# condensation under bed



## 92859 (May 1, 2005)

Greetings,

What do people use to eliminate the condensation under the bed mattress? the Elddis had slatted bases so it was not a problem but the Hymer is plywood so there is no air circulation.

I thought of drilling holes in the ply at regular intervals but did not want to weaken this, perhaps some of the beach mat material may do.

I know some time ago you could buy some material which looked like large scouring pads at a marine chandlers but this was expensive.


----------



## Rapide561 (Oct 1, 2005)

*Condensation.*

Hi

I would drill holes. Or maybe put a thick bath towel betwen the mattress and bed base.

Russell


----------



## Waleem (Nov 1, 2006)

You can still buy that stuff- Fiamma aircell (?) i think- seen it on eBay, but I think its £50 a roll!!


----------



## Grizzly (May 9, 2005)

I think your best bet would be to drill holes as Russell says. If you put a mat there all you do is absorb the condensation into the mat. What you need to cure it is air flow round the underside of the bed. Make sure the under-bed air vents are not blocked up or this will not work.

G


----------



## rowley (May 14, 2005)

I have drilled 20mm holes which has helped, but not as effective as slats. In our caravan days we used corrugated cardboard which was successful.


----------



## MikeE (May 1, 2005)

We put two bamboo beach mats under the mattress. Don't ask me how/why it works - but it does :!: 

Mike


----------



## 99900 (Jul 5, 2006)

you could try putting a closed cell foam mats under the bed matress -these are readily available in camping shops as camping mats -and you won't need especiallly good ones and they should provide a sufficient thermal gradient for condensation not to occur-they work well in tents in very cold conditions i.e sleeping on ice ,so should work fine in a van (should have thought of that for our van before i read your post!!) I think the bamboo mat idea is good too -but that just ensures ventilation.
Phil.
Mountain Wolf


----------



## 88927 (May 10, 2005)

MikeE said:


> We put two bamboo beach mats under the mattress. Don't ask me how/why it works - but it does :!:
> 
> Mike


The reason that these work is that air is trapped in the hollow core of the bamboo and is acts as a temperature barrier, in much the same way as the "hollowfibre" duvets work.
Great idea Mike, and one that I think we shall be trying soon :wink:

Keith


----------



## peedee (May 10, 2005)

I used to use those "grass" beach mats as suggested by Humber Traveller. It used to work. Probably for the same reason you state Keith.

peedee


----------



## Saphire (May 1, 2005)

We bought this and it worked brilliant no more condensation. 
http://www.airflowsprings.com/acatalog/index.html

We took it out when we sold the van because we thought we needed it in the new van but the bed is slatted, I think we have still got it, if you are interested we will check tomorrow.


----------



## Rapide561 (Oct 1, 2005)

*Condensation*

Hi

The other option is to buy a Kontiki with under mattress heating. A warm bed! I am amazed that Swift have used their heads.

Russell


----------



## Boff (May 10, 2005)

Hi Peter,

if the mattress lies directly on the plywood then just drilling holes will not help. Because to get rid of the condensation the air under the mattress must be able to circulate.
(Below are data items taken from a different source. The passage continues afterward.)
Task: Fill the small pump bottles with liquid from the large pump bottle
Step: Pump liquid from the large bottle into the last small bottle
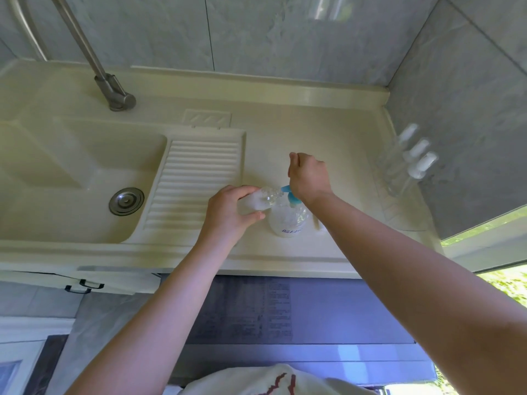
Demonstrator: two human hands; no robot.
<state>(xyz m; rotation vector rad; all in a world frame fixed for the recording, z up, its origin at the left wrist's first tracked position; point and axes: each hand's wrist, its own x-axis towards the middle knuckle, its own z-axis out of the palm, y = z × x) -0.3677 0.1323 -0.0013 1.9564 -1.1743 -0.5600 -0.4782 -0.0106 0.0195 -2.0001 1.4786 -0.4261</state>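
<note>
1. Gripping a small pump bottle (pixel 258 201) tilted at frame centre, the left hand (pixel 228 215) holds its open neck at the blue spout.
2. Curled, the right hand (pixel 308 178) presses the large pump bottle (pixel 288 218) head.
3. Filling looks under way; three capped small bottles (pixel 410 158) wait at the right, contents unclear.

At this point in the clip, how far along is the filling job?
Midway at best. In hand: the left hand grips a small bottle, tilted with its mouth at the blue spout of the large pump bottle, while the right hand presses the pump. Three capped small bottles stand by the right wall; whether they are filled cannot be told. A loose pump top seems to lie beside the large bottle.
</note>
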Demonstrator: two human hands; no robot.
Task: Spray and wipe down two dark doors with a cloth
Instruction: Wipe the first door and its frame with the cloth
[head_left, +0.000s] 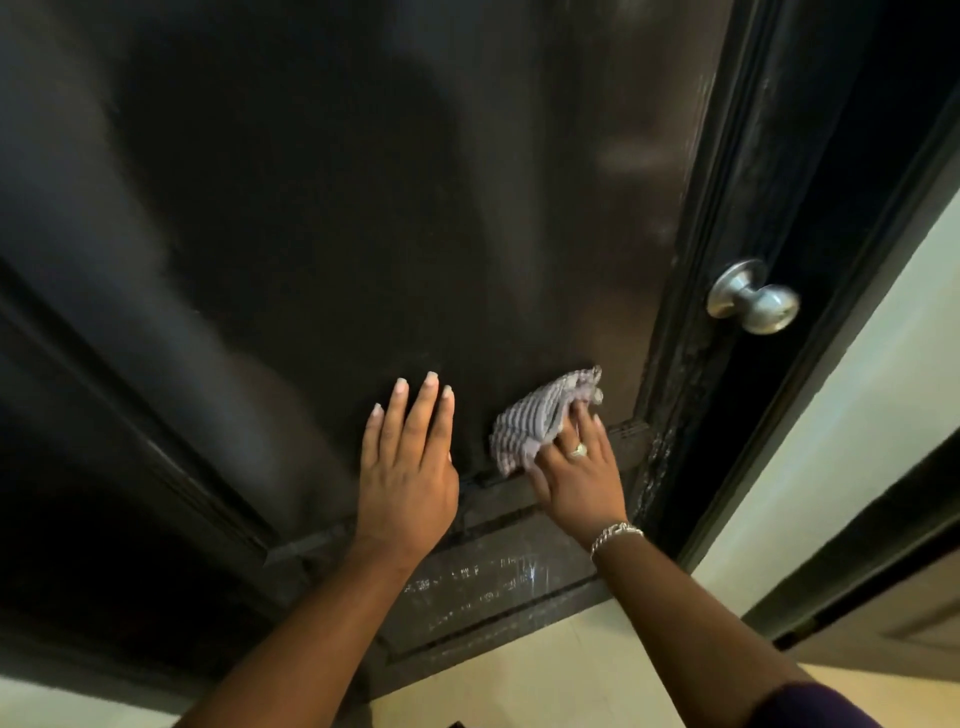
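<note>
Head view
Door: the dark brown, glossy panelled wooden door (363, 208) fills most of your view, its large flat panel dull with smears and pale reflections; a lower recessed panel below the cross rail shows whitish streaks.
Cloth: the crumpled grey-and-white striped cloth (540, 421) lies against the door at the bottom right corner of the large panel, just above the raised moulding.
Knob: a round brushed-silver metal door knob (753, 301) sits on the right stile, up and to the right of the cloth and apart from it.
Edges: the moulding runs just below both your hands; the right stile rises just beside the cloth, and beyond it stand the dark frame and a pale cream wall (857, 441).
Open room: the broad panel above and to the left of your hands is unbroken surface; to the right the cloth is near the moulded edge.
Left hand: your left hand (410, 467) lies flat on the door, fingers straight and together, holding nothing.
Right hand: your right hand (576, 478), with a ring and a silver chain bracelet (615, 535), presses the cloth to the door, fingers mostly extended over its lower edge.
Floor: pale tiled floor (597, 670) shows below the door.
</note>
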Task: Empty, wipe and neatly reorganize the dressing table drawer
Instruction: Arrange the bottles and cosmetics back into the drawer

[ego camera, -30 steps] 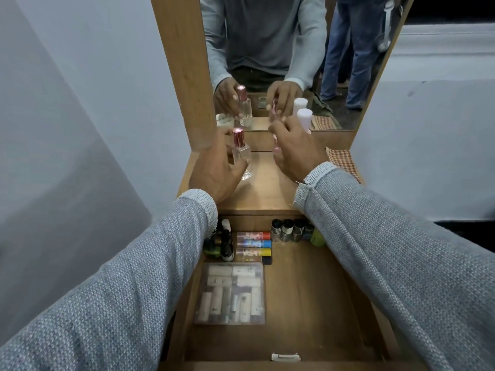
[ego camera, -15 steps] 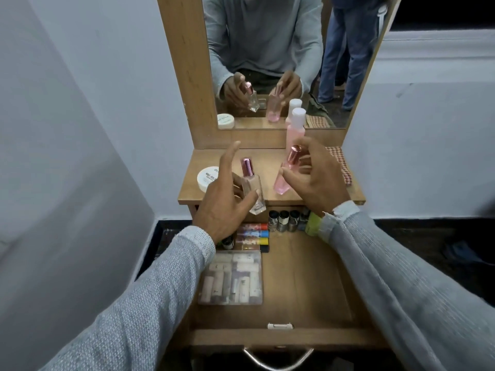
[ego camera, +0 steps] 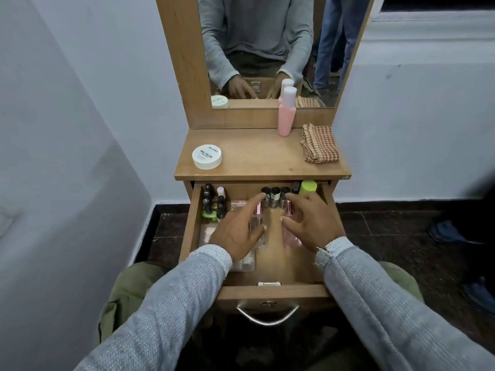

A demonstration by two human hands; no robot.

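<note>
Now your left hand [ego camera: 235, 231] has its fingers [ego camera: 255, 203] spread loosely over the clear perfume bottle [ego camera: 257, 231], and your right hand [ego camera: 312, 226] arches, fingers apart, over the pink perfume bottle [ego camera: 290, 238]; whether either still pinches its bottle, you cannot tell. Both bottles lie in the drawer [ego camera: 270, 290], below the surface [ego camera: 257, 156]. A moment ago you held them up before the mirror [ego camera: 262, 49]. This looks like restocking; next, let go and fetch the pink lotion bottle [ego camera: 286, 117].
</note>
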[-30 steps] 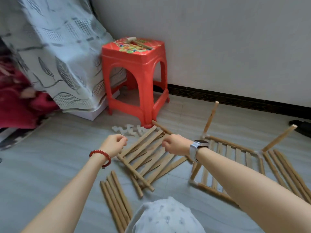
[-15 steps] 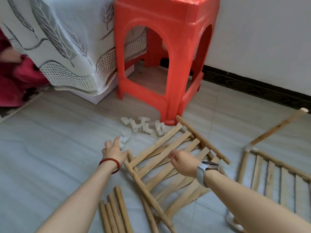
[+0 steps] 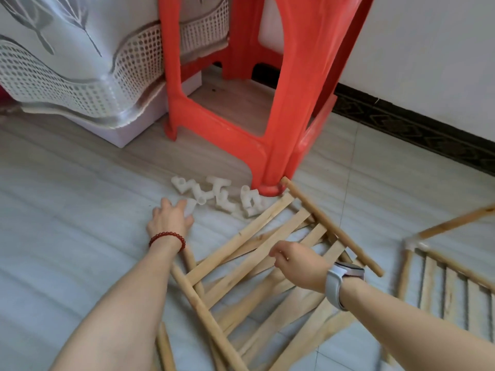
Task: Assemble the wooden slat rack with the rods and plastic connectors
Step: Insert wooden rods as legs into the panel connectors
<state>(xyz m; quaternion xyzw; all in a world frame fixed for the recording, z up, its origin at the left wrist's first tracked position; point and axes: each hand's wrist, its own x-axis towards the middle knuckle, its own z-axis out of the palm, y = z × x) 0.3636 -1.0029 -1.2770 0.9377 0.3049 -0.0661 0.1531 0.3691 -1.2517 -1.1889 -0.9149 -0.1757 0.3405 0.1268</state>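
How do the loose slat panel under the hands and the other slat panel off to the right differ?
The loose wooden slat panel has skewed, crossing slats and bare rod ends. The wooden slat panel at the right edge has parallel slats and a white plastic corner connector joining its rods. Both lie on the floor.
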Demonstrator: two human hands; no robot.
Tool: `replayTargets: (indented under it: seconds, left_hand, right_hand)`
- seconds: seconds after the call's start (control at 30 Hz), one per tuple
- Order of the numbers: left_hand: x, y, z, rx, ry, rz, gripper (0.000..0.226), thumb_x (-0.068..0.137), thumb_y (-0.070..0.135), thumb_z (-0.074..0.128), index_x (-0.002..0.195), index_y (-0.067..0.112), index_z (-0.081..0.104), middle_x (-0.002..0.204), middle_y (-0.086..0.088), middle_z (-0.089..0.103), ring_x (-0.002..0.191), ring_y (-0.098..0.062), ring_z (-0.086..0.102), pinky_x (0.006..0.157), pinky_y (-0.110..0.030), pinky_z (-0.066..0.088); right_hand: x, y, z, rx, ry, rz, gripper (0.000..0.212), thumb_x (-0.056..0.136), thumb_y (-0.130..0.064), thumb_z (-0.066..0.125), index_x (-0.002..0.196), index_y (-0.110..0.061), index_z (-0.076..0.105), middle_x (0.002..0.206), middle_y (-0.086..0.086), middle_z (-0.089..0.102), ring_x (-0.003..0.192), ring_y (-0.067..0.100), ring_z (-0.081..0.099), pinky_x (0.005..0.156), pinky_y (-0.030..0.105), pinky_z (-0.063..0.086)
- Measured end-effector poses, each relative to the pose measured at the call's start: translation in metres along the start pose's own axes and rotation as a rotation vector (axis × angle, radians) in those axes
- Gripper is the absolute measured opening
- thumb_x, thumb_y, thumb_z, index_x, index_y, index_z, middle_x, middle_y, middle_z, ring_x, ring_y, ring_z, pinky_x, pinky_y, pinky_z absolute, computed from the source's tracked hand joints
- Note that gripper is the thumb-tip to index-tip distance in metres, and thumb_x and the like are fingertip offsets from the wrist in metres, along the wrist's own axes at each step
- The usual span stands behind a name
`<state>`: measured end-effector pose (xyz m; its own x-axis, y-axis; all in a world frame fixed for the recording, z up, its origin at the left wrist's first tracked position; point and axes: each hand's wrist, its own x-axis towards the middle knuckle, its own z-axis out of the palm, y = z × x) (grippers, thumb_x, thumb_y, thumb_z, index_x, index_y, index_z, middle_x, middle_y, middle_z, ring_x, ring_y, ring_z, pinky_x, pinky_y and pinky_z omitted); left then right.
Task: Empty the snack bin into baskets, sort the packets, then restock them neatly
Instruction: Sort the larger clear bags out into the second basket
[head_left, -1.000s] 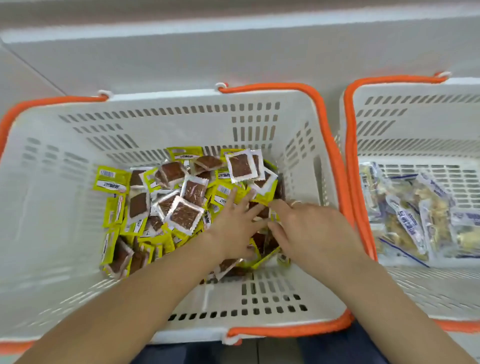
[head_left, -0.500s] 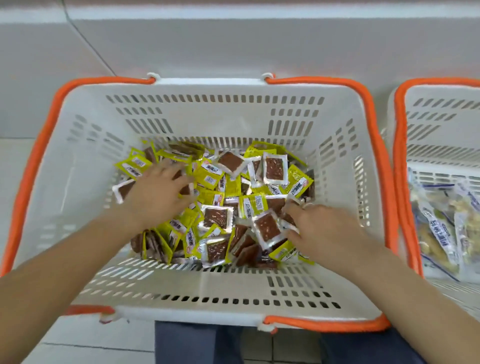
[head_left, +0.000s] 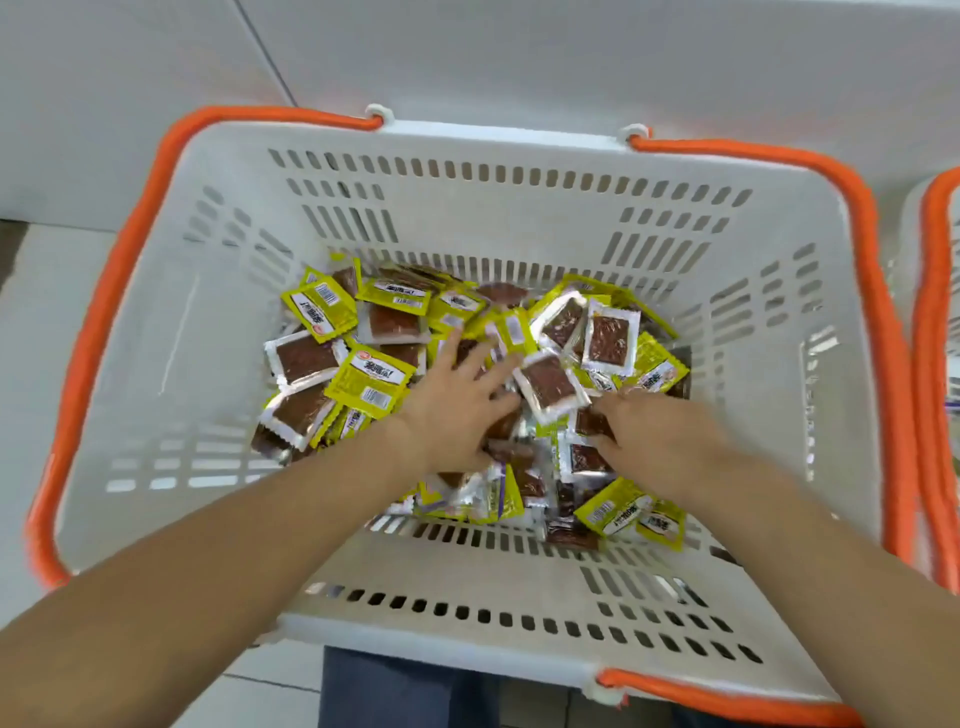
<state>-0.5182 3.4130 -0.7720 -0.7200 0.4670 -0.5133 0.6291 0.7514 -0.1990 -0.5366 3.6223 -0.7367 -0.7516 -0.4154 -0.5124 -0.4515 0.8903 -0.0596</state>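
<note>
Heap of small flat square snack packets (head_left: 467, 384), yellow printed fronts and clear-silver backs showing brown contents, lies on the floor of a white slotted plastic basket with orange handles (head_left: 498, 208). The pile runs roughly left-right across the basket's middle and spreads toward the near wall on the right side. No single long axis to any packet; they are near-square, lying at all angles, many overlapping.

Both hands are inside the basket, on top of the heap. Left hand (head_left: 457, 415) sits near the pile's centre, fingers spread and fairly straight, pressing flat on packets and pointing up and right; it looks like it grips nothing. Right hand (head_left: 654, 431) is just right of it, fingers curled down into the packets at its left edge; cannot tell if it actually pinches one. One clear-backed packet showing brown filling (head_left: 548, 387) lies tilted between the two hands, touching the left fingertips, just beside the right hand.

Key relation: most of the pile lies ahead of and left of the left hand, so the left is nearer the bulk; the right hand is nearer the packets along the right and near wall.

Judgement: sorting stage, raking or spreading the heap.

A second basket's orange handle (head_left: 935, 364) shows at the right edge, just beside the first.
</note>
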Motion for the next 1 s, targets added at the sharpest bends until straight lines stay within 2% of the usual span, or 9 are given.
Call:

We also had condensation problems under our overcab bed mattress, even though there was a slatted frame and an air duct from the heating under it. We even had mould growing on the plywood! Problem was that the slats were a bit worn out (don't ask why... :love3: ), so they came to rest on the plywood, thus obstructing air circulation. This was the situation before my modification:










(Note that I had already sticked felt pads under the slats to keep a little air circulation, but no use.)

As we also were not fully satisfied with the sleeping comfort of the bed - too thin mattress and too wide spaced slats - I bought last year on the Düsseldorf show a set of springs from a company called FROLI which has specialized on such solutions. Now the base of our bed looks like this, we sleep much better in it and no problems with moisture anymore:










Best Regards,
Gerhard


----------



## Rapide561 (Oct 1, 2005)

*Condensation*

Hi Peter

Just another thought. Did you warm the van up quickly?

If the temperature changed quickly inside the van, then the van shell etc does not warm up at the same pace.

Once the whole structure is warmed through, it might help.

Russell


----------



## rocky58 (May 11, 2005)

*AIRCELL & DEHUMIDIFIER*

Have fiamma air cell under overcab mattress also when parked up outside house have mini dehumidifier on all the time works great everything dry no mould anywhere


----------



## 92859 (May 1, 2005)

*condensation*

Greetings,

Thanks for the matting Saphire, it was very good of you to let us have this, it should put an end to our condensation problems now. 

.............

Russell,


> Just another thought. Did you warm the van up quickly?


Van warmed up as normal, all day OK, warm at night and condensation in the morning, but we should be Ok now thanks to Saphire. Could have been the fact that the lower locker is cold and not warmed by the heater.


----------



## Saphire (May 1, 2005)

So Glad you received it.
I was a bit concerned with the latter end of postcode, the post Office said it didn't exist but put a number which he thought was right.

The Mattress in the Granduca wasn't straight sided and it touched the walls it was also built up on the opening side so there was nowhere for air to get underneath we found that matting did just the trick no condensation. If it covers most of the underside of your mattress it should work. 

Good luck and Happy motoring.


----------